Staging Black Feminisms and The Methuen Drama Book of Plays by Black British Writers
In 2007 Goddard published Staging Black Feminisms: Identity, Politics, Performances, which discusses the development and principles of black British women’s plays and performance since the late twentieth century. Using contemporary performance theory to explore key themes, she examines these plays, poetry, performances, and live art works in relation to questions about feminist theater practice. Choosing work that has had a precarious existence after its staging, including black lesbian texts and performances, she reveals diverse, provocative, and energetic movement on the stage.
For the 2013 The Methuen Drama Book of Plays by Black British Writers, Goddard selected and introduced six key plays that have shaped the course of British black theater from the late 1970s until the early 2000s. These plays address identity politics across three generations of black playwriting in Britain, charting the journey from specialist black theater companies to the mainstream, including successful West End works, while providing a cultural and racial barometer for Britain during the last forty years. The six plays are Mustapha Matura’s 1979 Welcome Home Jacko; Jackie Kay’s Chiaroscuro, representing the 1980s; Winsome Pinnock’s Talking in Tongues of the 1990s; Roy Williams’ seminal pub drama Sing Yer Hearts Out for the Lads in the 2000s; Kwame Kwei-Armah’s 2004 National Theatre play Fix Up; and Bola Agbage’s 2007 debut, Gone Too Far!

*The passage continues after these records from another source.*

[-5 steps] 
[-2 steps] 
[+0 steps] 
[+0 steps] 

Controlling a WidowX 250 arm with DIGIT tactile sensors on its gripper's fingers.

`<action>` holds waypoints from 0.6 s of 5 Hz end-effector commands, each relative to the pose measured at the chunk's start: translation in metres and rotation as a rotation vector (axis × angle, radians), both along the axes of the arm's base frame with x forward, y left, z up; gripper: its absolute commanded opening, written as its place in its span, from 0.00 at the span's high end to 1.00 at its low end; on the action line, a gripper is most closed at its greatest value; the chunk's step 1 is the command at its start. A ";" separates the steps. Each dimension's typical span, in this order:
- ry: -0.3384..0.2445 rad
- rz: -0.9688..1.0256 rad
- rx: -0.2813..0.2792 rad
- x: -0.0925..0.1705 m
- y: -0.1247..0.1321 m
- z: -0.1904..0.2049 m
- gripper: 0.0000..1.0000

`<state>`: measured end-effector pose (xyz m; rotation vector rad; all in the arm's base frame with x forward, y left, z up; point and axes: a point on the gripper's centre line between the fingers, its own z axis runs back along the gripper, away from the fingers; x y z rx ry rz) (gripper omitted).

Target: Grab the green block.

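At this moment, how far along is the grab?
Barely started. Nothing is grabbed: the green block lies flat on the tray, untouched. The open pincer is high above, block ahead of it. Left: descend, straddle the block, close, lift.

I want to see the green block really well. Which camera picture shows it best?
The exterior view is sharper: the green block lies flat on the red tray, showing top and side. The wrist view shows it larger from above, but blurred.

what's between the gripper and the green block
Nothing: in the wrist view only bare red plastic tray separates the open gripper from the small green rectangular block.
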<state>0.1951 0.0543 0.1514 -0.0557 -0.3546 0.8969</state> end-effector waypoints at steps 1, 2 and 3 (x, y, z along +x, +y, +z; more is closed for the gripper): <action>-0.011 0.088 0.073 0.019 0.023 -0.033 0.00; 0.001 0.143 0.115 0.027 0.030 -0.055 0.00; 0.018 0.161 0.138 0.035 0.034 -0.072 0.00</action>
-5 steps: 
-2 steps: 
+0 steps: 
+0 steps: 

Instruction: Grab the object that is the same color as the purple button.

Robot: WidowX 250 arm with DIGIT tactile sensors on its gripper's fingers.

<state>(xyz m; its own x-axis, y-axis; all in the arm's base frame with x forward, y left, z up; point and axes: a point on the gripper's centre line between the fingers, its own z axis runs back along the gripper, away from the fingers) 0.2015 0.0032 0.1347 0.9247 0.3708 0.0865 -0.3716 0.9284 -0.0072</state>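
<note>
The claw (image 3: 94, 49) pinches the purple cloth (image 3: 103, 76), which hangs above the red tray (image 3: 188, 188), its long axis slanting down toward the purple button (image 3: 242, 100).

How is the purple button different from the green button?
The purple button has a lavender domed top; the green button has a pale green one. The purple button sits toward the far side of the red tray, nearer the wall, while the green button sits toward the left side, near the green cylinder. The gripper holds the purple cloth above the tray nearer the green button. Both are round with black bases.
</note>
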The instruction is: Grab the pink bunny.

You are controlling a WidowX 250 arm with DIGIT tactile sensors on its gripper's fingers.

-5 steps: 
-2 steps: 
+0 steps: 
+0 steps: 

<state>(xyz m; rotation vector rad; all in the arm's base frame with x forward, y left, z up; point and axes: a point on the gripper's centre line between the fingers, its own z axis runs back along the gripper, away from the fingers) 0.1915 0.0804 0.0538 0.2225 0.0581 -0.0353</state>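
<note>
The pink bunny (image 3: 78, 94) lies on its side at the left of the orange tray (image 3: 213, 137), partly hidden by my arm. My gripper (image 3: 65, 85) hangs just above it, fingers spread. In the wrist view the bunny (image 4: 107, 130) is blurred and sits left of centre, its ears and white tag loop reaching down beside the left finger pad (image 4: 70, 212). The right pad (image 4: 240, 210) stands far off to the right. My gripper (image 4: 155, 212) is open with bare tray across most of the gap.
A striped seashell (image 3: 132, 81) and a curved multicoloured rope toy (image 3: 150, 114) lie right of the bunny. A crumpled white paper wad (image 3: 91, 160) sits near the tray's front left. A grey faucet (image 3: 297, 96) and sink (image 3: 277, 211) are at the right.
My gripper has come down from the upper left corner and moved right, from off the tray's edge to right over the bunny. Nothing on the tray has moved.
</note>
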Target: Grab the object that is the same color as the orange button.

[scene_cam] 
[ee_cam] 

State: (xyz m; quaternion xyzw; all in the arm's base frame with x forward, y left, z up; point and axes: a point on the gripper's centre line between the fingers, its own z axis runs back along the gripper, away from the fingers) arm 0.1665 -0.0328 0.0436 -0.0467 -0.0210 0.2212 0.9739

Modern and Contemporary Black British Drama and Contemporary Black British Playwrights
In 2015 Goddard coedited with Mary Brewer and Deirdre Osborne an anthology of essays in Modern and Contemporary Black British Drama. The collection reviews modern black British playwriting spanning seven decades from the 1950s to the present. Authors mix social and cultural context with critical analyses of key dramatists’ plays and discuss how these dramatists have created an enduring, transformative, and diverse cultural presence.
Also in 2015 Goddard published Contemporary Black British Playwrights: Margins to Mainstream. In the book, she discusses the sociopolitical and theatrical conditions that brought marginal work into the mainstream. “The first decade of the twenty-first century has been described as witnessing a ‘cultural renaissance’ of black British playwriting, demonstrated by an increased visibility at London’s main theatres,” explained a writer on the Royal Holloway, University of London Web site. In Contemporary Black British Playwrights, Goddard concentrates on writers like Kwame Kwei Armah, debbie tucker green, Bola Agbaje, and Roy Williams and analyzes the social issues portrayed in their plays. She also explores how Arts Council funding policies helped to enhance diversity and how their representations provided ways of thinking about black playwriting as a social and political practice that spurs contemporary debate about black experience, race, and racism in national and global identities.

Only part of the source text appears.